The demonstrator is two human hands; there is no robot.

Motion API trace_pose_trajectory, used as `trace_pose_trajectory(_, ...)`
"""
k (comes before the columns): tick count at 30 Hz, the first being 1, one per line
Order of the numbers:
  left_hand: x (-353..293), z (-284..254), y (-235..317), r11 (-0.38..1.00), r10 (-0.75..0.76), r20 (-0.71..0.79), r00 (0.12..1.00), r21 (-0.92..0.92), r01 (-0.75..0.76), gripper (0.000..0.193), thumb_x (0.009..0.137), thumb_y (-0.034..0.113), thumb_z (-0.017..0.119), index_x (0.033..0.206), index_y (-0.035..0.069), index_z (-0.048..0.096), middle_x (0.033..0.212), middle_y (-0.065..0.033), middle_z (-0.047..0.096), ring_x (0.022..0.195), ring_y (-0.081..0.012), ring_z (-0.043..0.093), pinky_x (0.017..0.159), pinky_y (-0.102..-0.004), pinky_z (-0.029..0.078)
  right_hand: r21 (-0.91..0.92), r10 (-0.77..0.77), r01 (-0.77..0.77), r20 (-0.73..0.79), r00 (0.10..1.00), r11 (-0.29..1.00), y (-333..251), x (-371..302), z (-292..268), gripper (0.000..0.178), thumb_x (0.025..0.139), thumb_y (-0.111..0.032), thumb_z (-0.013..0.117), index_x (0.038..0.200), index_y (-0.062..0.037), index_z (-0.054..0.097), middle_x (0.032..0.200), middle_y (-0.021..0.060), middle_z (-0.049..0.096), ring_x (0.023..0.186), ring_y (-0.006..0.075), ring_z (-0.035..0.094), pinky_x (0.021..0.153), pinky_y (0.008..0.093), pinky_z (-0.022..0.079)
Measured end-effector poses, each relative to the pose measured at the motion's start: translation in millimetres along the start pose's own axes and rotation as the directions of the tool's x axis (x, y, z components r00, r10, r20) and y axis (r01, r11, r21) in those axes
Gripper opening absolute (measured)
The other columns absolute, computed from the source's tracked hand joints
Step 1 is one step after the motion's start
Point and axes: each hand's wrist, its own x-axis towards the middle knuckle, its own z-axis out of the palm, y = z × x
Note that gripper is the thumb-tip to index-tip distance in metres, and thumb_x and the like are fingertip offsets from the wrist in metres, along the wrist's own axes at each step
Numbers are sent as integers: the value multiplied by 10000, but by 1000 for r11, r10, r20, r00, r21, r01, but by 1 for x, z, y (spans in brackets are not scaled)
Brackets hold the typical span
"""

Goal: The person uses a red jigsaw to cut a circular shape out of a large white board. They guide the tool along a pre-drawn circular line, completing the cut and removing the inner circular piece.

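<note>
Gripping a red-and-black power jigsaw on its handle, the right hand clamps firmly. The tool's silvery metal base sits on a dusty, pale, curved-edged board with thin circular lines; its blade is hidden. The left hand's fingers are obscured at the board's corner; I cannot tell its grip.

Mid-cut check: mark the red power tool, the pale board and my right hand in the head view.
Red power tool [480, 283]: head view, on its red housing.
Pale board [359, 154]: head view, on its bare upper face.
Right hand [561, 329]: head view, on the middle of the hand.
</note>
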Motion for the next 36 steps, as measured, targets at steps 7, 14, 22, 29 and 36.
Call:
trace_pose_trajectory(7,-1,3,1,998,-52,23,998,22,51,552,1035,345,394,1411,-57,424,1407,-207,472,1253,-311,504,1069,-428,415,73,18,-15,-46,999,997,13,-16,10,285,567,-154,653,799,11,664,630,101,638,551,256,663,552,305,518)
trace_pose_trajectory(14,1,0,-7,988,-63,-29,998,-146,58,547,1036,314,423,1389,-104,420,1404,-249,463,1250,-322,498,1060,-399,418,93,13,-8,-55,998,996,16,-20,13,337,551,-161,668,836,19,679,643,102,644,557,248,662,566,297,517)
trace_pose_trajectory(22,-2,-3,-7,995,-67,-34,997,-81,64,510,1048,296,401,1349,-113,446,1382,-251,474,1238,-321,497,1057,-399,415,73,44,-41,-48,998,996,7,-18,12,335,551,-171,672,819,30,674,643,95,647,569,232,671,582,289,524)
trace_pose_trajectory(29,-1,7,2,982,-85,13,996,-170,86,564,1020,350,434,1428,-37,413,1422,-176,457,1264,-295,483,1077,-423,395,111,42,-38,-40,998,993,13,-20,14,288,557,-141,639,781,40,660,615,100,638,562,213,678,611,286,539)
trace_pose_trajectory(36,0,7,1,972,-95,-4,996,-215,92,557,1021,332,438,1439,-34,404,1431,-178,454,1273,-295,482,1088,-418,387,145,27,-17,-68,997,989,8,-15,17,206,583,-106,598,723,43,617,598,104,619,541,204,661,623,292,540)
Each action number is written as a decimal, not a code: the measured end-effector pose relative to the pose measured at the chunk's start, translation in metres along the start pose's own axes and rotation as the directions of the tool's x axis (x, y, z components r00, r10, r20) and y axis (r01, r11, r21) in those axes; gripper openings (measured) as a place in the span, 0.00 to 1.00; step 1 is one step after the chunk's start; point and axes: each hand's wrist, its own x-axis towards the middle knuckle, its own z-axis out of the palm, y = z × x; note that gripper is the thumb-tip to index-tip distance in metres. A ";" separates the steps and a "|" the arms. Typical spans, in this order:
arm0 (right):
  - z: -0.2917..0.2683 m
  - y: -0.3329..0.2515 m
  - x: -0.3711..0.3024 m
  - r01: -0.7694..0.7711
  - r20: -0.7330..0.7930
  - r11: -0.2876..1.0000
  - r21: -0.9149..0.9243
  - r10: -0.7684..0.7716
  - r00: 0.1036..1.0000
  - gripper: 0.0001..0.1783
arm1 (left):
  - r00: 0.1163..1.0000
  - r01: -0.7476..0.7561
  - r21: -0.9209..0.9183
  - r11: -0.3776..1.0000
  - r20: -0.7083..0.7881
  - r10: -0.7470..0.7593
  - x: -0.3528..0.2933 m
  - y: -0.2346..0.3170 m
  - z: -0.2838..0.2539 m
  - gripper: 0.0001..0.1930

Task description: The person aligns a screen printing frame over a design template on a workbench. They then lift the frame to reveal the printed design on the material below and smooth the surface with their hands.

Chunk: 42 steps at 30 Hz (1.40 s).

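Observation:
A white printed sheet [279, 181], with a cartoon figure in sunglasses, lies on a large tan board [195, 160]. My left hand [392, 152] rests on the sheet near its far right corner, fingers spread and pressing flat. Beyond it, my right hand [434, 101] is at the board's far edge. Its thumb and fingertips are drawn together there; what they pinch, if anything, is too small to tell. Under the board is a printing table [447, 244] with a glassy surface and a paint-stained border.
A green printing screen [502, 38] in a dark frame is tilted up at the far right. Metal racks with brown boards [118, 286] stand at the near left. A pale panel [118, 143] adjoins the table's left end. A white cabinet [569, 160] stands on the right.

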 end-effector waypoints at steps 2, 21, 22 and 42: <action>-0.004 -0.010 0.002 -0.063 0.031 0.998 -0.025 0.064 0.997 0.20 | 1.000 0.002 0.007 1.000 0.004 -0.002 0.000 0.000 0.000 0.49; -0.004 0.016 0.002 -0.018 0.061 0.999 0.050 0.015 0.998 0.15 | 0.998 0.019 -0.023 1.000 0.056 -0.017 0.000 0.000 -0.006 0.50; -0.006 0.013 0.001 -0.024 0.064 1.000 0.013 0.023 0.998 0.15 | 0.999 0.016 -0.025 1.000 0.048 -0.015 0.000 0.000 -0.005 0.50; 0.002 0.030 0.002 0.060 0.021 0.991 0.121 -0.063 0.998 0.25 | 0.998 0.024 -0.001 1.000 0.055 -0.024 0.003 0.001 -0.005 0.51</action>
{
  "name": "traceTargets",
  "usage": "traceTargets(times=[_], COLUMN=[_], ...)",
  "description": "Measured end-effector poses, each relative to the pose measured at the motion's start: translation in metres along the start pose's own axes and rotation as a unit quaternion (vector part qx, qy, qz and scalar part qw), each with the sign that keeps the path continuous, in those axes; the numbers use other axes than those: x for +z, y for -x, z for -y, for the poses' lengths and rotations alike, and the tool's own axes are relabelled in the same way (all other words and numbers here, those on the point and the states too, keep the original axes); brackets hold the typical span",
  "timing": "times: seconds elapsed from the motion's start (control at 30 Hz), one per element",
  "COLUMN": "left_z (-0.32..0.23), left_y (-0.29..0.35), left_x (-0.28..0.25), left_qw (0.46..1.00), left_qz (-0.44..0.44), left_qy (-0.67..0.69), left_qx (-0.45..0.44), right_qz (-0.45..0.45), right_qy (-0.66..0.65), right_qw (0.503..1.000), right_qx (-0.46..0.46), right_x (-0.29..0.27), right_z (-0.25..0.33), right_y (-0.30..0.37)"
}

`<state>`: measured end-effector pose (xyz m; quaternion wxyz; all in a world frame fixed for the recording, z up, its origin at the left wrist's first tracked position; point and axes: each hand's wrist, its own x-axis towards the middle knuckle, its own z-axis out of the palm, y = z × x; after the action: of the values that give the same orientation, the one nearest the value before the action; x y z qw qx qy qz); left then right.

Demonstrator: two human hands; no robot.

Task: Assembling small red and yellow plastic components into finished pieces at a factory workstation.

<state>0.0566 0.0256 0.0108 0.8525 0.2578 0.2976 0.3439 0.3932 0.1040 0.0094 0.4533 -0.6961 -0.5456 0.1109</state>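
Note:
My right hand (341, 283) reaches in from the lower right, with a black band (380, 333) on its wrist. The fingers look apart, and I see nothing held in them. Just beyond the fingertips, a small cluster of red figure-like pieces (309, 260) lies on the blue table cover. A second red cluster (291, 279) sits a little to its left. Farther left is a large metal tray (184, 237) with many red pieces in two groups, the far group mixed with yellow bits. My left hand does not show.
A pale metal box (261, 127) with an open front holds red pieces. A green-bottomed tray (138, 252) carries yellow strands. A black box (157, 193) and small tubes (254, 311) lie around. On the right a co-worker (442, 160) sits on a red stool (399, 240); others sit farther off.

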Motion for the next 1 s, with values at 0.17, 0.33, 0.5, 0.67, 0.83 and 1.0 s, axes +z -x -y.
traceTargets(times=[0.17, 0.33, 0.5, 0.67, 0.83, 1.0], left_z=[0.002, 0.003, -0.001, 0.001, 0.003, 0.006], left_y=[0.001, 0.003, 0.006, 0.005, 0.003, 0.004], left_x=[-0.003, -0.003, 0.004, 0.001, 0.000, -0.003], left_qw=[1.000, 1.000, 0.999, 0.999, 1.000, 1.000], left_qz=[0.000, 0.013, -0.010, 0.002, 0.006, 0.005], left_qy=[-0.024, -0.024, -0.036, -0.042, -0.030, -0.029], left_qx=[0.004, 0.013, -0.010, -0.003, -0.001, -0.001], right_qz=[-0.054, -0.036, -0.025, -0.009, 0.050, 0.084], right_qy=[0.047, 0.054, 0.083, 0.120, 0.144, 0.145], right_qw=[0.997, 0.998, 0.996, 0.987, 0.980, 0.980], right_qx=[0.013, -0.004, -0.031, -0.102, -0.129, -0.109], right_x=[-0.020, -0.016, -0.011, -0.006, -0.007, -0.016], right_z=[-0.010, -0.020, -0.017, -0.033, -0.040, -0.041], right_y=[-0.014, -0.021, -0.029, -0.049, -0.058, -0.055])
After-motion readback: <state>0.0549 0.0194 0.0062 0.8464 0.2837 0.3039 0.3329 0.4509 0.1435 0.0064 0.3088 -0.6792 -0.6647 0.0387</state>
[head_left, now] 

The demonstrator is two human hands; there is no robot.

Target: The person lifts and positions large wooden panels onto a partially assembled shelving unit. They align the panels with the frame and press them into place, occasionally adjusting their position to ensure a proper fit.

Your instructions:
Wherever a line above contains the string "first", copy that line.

Task answer:
k (comes before the columns): tick count at 30 Hz, the first being 1, one per line
`<state>`: measured end-effector pose (xyz m; quaternion wxyz; all in a world frame fixed for the recording, z up, its origin at the left wrist's first tracked position; point and axes: each hand's wrist, its own x-axis towards the middle knuckle, its own z-axis out of the palm, y = z × x; after the action: of the values that give the same orientation, the one nearest the value before the action; x y z qw qx qy qz); left then right.

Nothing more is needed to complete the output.